横につなげると長くなる。

弱音の掃き溜めです。ようこそ。

好きな短編の話。

僕は短編が好きです。やっぱ短編小説が至高だと思ってる。僕みたいな凡人の脳内キャパを考えると短編くらいがちょうどよいのです。

「いつかこんな短編を書きたい」とずっと思ってる、お手本のような短編小説がいくつかあるのですが、今日はそれについて。

 

まず深水黎一郎さんの『人間の尊厳と八〇〇メートル』。

僕のフロッピー並みの容量の脳が辛うじて覚えているあやふやなあらすじは以下の通り。

 

「バーで1人飲んでいた主人公がおじさんから賭けを持ちかけられる。主人公の手持ちの金と自分の土地の権利書をかけて800メートル競争をしないか、と。最初は戸惑っていた主人公だったが、文学から量子力学まで様々な理論を持ち出され、納得しだす。

『人間の尊厳を証明するために賭けをしないか』。

すると、カウンターの端に座っていた別の男がその賭けに混ぜてくれと言い出して…」

 

 

本編のほとんどはおじさんの屁理屈だが、タイトルもオチも秀逸。タイトルの付け方のお手本としてるけど、僕は未だにタイトル付け下手である。まあタイトル先行ではないだろうが、無関係な事象をくっつけて話のテーマとするってのはやっぱりタイトル付けにおいて重要だと思う。

おじさんの理論はよくよく考えりゃ(考えなくても)屁理屈なんだけど、納得してしまう。ようは詐欺なんだけど、これは実際よくある話で、詐欺というのは相手の土俵に乗ってしまった時点で終わり。

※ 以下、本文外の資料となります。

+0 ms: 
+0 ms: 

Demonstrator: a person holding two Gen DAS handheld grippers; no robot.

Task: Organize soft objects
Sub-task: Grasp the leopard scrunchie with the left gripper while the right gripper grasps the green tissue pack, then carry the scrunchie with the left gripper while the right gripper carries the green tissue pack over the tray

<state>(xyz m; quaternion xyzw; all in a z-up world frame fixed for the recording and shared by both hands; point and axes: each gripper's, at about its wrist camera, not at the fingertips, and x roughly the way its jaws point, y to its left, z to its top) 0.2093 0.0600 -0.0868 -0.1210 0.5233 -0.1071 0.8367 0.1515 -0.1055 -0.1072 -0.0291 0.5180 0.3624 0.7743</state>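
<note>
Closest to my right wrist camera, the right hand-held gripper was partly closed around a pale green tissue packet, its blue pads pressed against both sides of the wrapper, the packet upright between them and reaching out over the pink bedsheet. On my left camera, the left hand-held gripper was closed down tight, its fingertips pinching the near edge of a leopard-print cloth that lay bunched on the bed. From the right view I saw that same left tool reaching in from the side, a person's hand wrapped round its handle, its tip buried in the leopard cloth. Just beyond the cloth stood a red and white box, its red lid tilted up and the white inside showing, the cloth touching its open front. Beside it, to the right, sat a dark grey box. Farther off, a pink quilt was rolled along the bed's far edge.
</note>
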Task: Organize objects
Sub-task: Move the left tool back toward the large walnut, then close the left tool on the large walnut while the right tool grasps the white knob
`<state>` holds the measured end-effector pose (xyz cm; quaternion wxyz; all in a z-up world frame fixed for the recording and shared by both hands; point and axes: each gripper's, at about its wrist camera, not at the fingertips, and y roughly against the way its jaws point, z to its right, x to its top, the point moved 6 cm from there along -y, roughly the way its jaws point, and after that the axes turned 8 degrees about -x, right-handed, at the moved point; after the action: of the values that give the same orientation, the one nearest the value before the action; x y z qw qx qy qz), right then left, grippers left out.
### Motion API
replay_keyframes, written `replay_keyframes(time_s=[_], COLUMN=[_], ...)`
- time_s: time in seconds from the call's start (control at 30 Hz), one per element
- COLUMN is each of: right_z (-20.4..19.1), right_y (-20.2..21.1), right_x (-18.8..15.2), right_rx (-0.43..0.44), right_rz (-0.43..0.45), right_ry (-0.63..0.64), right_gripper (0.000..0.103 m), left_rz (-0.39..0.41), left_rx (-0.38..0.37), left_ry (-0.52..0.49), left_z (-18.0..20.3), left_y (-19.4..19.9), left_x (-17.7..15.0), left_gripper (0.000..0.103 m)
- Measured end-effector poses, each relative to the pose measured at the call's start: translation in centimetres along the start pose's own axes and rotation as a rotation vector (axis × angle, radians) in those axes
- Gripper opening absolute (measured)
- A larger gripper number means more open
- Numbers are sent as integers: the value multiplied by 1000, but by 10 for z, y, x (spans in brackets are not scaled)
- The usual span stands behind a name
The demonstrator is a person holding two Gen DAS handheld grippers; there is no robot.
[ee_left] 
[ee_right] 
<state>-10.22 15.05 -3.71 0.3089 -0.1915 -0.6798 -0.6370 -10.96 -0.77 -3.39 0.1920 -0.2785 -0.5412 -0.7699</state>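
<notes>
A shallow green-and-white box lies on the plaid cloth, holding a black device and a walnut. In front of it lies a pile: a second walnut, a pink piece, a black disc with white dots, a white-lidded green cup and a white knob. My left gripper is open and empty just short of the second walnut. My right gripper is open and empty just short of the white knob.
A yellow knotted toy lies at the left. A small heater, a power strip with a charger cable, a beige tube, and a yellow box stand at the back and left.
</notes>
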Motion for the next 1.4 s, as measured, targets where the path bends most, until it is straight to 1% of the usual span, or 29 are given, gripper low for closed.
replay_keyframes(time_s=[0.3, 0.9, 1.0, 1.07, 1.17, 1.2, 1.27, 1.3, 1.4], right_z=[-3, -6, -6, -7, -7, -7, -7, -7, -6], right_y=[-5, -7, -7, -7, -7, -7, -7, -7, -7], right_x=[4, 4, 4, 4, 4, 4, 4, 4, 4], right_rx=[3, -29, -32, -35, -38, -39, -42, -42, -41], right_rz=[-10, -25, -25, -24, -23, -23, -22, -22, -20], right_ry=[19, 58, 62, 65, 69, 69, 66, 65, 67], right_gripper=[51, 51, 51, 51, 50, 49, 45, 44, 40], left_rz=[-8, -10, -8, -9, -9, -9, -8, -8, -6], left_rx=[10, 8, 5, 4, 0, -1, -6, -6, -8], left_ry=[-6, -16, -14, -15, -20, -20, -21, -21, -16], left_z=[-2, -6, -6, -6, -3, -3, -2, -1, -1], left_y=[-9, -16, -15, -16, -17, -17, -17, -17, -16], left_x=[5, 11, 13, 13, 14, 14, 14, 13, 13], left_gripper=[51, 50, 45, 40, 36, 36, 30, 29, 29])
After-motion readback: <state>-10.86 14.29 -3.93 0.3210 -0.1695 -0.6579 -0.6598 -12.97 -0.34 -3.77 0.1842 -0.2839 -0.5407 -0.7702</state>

マジシャンのゆうきともさんが

「マジックでも詐欺でも、観る気が全くない、話を聴く気がハナからない人はかからないが、一旦、相手の土俵に立ってしまうと逃げられない」

と言っていた。かからないと思っている人ほど危ない。

そしてなんと言ってもオチが素晴らしい。オチから考えたのか、賭けのくだりから考えたのかわからないが、僕はオチから考えたのだと思ってる。というか僕がそういう作り方をするからなのだけれども。

 

横道にそれるけど、深水さんの小説で「最後のトリック」って傑作がある。読者が犯人という帯の推薦文で有名。すごく面白いんだけど、僕はあんまり納得してなくて。

以下、ちょっとネタバレですけど。

 

超能力が存在することのほのめかしがあったからフェアではあると思う。でも犯人は読者といいながら、直接関わる事件が終わり間際にしか顕在化しないのはちょっと弱いと思ってて。でもやっぱり「犯人は読者」というワードで長編を引っ張るのはすごい。

たぶん物書きなら「犯人は読者」モノに惹かれるのは誰しもあると思ってて、僕も多分にもれずその1人。そこで僕が重視したいのは“読者に「活字を読む」以外の能動的行為を惹起し、それが犯行に関わってこなければならない”というところ。

“能動的行為”というのは“読書という行為に付随もしくは内包されていない行為”であるとなおよいと思ってて、文字通り“糞”な例えだけど、読むとものすごく便意を催す本があったとして、あるタイミングで読者がトイレに駆け込んだことが作中の犯行に繋がるとか

 

 

 

 

 

……はあ?????

なにを言っているんだ、こいつ。

 

ほかに読者犯人ものあったら教えてください。

 

 

短編に話を戻します。

三崎亜記さんの短編集『バスジャック』から「二階扉をつけてください」。

これは中学生の頃読んで衝撃を受けた。それまで児童向けの本しか読んで来なかったせいもあるけれども。あらすじは、

 

「主人公は会社員の男。妻が出産を控え、実家に帰っている。回覧板が回ってきて、そこには「二階扉をつけてください」とある。近所の人にも「つけてないのはおたくだけですよ」と叱られる。近所の家を見てみると、さも当たり前のように二階の壁にドアがついている。地上へ繋ぐ階段もなく、用途がわからない。急いで設置してもらうが…」

 

というはなし。

“二階扉”を知らないのは主人公と読者だけ。読者は主人公と同じ境遇に立たされるという構図。感情移入しやすい。主人公とともに不思議な世界で翻弄されるわけです。そして最後のオチ。

『人間の尊厳〜』と同じで物語の中程まで、読者は不安定な状況に置かれる。そして最後に全貌が見えたと思ったら強烈なオチ。めちゃくちゃおもしろい。

 

落語の桂枝雀の「緊張と緩和」という理論があります。お笑いだけでなくマジシャンもよく使います。

ただ緊張は客にストレスを強いるもの。いかにその緊張をもエンタメに昇華できるか。

 

その点、先に挙げた二つの小説はその過程さえもおもしろい。緊張をも楽しませる設定や会話、描写などなど。

 

僕もいつかこんな短編を書きたいと思っています。